Across all the records below, count the lines that hold "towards". State only that figure.
[PROVIDED INFORMATION Boundary: Start]
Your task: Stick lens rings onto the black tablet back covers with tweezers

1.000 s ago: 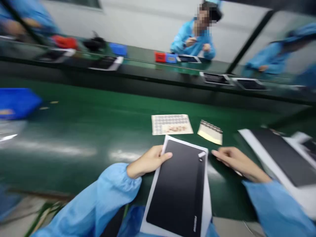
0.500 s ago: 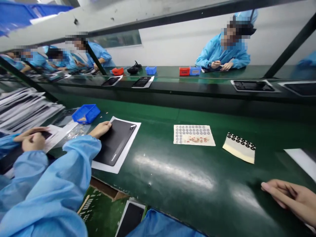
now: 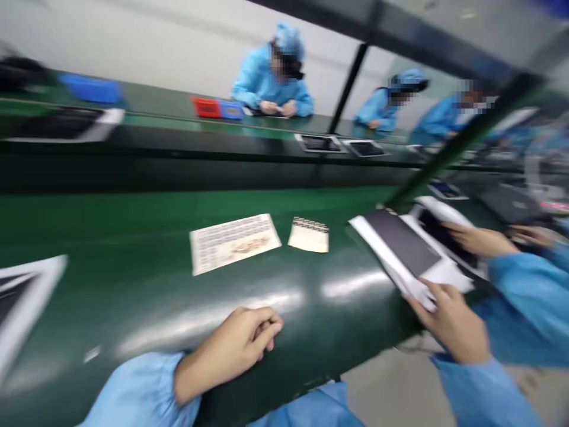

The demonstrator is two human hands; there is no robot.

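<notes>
My left hand (image 3: 240, 347) rests on the green table (image 3: 133, 237) near its front edge. Its fingers are curled in and hold nothing. My right hand (image 3: 448, 320) reaches out to the right and grips the near corner of a dark tablet on a white sheet (image 3: 402, 249), which hangs over the table's edge. Ahead of my left hand lie two sticker sheets: a larger pale one (image 3: 235, 242) and a smaller one with black rings (image 3: 310, 234). The picture is smeared by motion.
Another dark tablet on a white sheet (image 3: 22, 302) lies at the far left. A co-worker's hand (image 3: 475, 240) rests on a further tablet to the right. Across a dark conveyor with several devices (image 3: 320, 142), people in blue coats sit by red and blue bins (image 3: 217, 108).
The view has swung from left to right. My left hand left the tablet now at the far left and curled up on the table. My right hand took hold of the tablet on the right.
</notes>
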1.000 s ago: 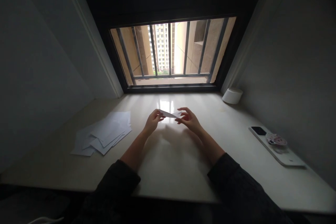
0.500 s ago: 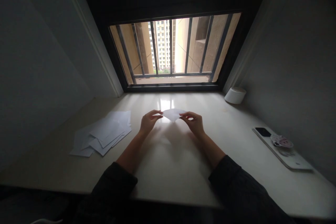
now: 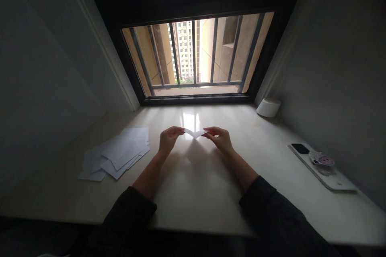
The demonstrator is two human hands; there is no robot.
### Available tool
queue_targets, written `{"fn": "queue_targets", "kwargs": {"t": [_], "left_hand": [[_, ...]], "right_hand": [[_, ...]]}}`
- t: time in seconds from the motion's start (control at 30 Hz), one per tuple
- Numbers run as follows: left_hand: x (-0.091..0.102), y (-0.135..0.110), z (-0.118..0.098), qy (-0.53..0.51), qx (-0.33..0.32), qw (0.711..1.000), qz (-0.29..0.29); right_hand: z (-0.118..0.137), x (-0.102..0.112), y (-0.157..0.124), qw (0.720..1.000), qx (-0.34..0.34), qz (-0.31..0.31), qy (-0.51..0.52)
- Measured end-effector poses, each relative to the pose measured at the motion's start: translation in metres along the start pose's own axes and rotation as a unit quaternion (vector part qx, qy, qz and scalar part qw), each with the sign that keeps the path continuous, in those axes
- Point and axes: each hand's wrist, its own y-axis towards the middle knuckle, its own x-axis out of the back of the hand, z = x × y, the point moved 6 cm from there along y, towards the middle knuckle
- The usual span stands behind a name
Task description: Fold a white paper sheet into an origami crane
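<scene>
A small piece of white paper (image 3: 195, 133) is held up over the pale sill, bent into a shallow V with its low point in the middle. Its left end is pinched between the thumb and fingers of my left hand (image 3: 169, 138). At the opposite end, my right hand (image 3: 219, 138) grips the paper the same way. Beneath it, a shadow falls on the glossy surface. To the left of my left hand lies a loose, overlapping stack of white paper sheets (image 3: 120, 150).
The pale windowsill (image 3: 196, 192) runs up to a dark-framed window (image 3: 193, 99) with bars outside. A white cylindrical object (image 3: 268, 108) stands at the back right by the wall. Along the right side lies a phone (image 3: 321, 170) with a cartoon grip on its back.
The paper has gone from a fan-like shape facing me to a thin, bent V. Both hands still pinch its ends and have shifted slightly. The whole view has moved a little.
</scene>
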Motion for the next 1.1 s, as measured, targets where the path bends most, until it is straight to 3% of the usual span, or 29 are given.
{"fn": "queue_targets", "kwargs": {"t": [0.2,0.53,0.77,0.9,1.1], "left_hand": [[0.002,0.0,0.0,-0.021,0.016,1.0,-0.005],[0.001,0.001,0.002,-0.075,0.038,0.996,0.018],[0.007,0.006,0.008,-0.151,0.104,0.983,0.02],[0.005,0.004,0.012,-0.159,0.133,0.978,0.017],[-0.003,-0.003,0.017,-0.197,0.149,0.969,-0.032]], "right_hand": [[-0.018,-0.003,0.006,0.992,-0.049,0.017,0.115],[-0.021,-0.001,0.007,0.99,-0.064,0.023,0.126],[-0.022,0.004,0.011,0.988,-0.075,0.027,0.134],[-0.02,0.004,0.01,0.988,-0.08,0.017,0.134],[-0.017,0.004,0.007,0.986,-0.082,-0.041,0.141]]}}
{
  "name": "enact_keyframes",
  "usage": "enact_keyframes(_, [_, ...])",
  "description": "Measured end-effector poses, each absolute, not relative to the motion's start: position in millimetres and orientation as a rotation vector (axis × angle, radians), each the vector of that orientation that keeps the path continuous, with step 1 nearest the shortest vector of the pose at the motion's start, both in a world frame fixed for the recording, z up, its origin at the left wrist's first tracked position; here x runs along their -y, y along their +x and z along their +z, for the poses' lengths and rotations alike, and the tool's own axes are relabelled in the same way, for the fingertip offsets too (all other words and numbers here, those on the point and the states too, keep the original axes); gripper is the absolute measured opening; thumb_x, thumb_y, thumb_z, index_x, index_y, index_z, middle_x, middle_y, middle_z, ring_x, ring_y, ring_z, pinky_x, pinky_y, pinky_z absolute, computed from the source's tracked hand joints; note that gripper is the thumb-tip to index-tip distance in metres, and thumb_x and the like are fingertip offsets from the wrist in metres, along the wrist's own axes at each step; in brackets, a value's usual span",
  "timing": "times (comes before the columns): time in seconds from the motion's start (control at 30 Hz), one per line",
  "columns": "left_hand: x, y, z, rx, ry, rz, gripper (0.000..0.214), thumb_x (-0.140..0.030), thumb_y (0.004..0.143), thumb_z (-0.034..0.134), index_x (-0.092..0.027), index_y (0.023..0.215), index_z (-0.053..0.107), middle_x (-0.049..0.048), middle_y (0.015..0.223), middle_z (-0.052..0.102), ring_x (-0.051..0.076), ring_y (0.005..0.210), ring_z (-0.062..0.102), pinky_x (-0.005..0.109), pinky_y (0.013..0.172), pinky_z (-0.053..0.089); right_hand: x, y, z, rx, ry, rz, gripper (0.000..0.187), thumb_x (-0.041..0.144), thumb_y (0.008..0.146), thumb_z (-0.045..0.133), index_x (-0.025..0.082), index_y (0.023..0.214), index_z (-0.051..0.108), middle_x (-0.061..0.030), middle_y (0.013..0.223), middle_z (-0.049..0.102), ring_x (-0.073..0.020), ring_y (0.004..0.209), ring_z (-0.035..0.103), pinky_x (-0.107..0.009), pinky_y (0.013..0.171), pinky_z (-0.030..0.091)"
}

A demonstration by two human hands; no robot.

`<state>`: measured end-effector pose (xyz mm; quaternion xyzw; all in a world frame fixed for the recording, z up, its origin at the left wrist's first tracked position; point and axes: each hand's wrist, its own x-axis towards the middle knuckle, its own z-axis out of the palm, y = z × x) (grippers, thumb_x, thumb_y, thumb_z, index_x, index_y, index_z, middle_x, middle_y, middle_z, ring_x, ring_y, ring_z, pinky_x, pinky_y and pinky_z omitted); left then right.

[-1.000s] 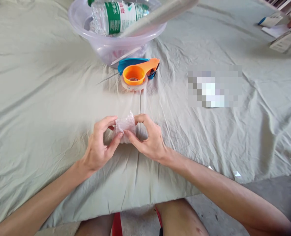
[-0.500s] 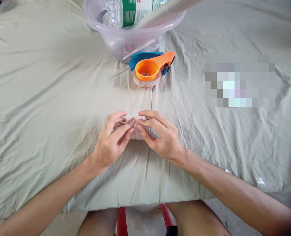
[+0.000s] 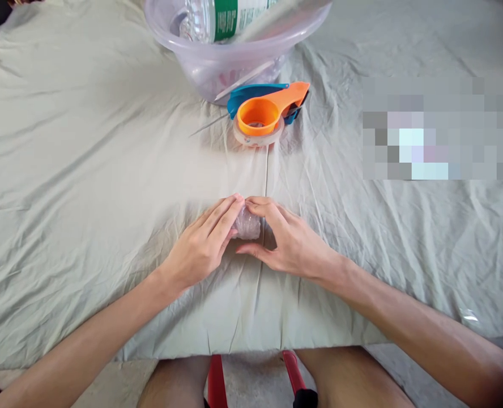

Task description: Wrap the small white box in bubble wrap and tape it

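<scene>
A small bundle of clear, crinkled plastic that looks like bubble wrap lies on the cloth between my hands. What is inside it cannot be made out. My left hand presses its left side, fingers close together over the top and thumb at the near side. Curled around the far right side is my right hand, with fingertips on the bundle's far edge. Its thumb stretches along the near edge, a small gap from the plastic. The fingertips of both hands nearly meet at the far side.
Beyond my hands stands an orange and blue tape dispenser with a tape roll. Behind it a translucent purple basin holds a large plastic bottle. A blurred-out patch covers something at right. A clear scrap lies near the right edge.
My fingers have shifted from pinching at the bundle's top to wrapping around its sides. The right thumb has moved nearer to me, and more of the bundle shows. The view has tilted slightly.
</scene>
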<state>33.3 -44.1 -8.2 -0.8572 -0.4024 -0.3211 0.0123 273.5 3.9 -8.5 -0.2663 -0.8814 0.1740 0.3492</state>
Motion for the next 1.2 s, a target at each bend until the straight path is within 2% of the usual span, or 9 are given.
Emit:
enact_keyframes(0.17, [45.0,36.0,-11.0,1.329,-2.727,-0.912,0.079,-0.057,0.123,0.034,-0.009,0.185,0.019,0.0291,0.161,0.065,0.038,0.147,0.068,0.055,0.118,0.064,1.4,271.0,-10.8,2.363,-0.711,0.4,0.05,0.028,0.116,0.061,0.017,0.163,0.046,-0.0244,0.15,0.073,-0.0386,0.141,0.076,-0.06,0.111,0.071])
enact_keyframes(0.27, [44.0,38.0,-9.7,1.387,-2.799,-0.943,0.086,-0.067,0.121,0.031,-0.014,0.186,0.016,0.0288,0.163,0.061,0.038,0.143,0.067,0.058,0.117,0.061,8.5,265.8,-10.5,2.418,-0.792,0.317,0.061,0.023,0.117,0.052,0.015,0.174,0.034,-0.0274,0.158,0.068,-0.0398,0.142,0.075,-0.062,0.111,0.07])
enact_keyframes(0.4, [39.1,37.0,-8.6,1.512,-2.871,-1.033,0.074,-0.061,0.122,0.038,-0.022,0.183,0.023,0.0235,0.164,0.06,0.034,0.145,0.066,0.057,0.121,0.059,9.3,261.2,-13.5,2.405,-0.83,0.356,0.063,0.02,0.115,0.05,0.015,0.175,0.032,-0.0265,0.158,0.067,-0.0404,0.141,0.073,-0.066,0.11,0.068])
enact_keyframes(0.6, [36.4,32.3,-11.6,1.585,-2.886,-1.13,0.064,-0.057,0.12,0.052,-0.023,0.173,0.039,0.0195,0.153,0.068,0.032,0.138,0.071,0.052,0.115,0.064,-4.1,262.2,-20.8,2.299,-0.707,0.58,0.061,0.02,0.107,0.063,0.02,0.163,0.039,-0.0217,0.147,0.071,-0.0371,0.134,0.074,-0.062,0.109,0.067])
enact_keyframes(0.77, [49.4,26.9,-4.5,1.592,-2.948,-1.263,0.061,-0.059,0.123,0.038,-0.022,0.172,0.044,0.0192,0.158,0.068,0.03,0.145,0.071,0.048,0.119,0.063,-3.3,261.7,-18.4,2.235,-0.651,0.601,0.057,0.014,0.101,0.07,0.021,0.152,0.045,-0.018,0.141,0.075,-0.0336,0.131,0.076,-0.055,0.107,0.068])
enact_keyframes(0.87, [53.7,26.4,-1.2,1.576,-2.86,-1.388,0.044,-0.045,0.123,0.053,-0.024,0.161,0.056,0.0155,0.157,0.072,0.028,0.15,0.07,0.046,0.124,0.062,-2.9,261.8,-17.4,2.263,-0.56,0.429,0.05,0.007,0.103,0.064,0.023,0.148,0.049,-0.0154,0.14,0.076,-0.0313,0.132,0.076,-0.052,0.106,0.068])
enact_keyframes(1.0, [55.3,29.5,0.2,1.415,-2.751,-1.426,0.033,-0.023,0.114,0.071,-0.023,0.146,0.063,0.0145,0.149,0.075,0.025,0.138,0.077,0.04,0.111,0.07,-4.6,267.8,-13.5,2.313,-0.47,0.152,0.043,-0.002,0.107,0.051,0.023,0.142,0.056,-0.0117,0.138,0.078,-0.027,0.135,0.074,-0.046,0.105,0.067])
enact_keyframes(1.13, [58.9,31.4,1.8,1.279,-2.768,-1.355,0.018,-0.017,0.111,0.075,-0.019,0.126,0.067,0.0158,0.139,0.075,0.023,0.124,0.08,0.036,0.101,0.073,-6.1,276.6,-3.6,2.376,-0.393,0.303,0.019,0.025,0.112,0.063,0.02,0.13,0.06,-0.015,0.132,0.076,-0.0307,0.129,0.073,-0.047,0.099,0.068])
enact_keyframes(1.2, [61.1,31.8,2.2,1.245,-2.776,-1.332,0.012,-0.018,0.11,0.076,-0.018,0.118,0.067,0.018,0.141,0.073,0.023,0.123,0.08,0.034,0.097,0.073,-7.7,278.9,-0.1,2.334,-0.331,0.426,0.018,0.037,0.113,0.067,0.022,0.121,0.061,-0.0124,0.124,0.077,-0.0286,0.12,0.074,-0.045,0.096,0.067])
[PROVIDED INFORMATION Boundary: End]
** TASK ANSWER **
2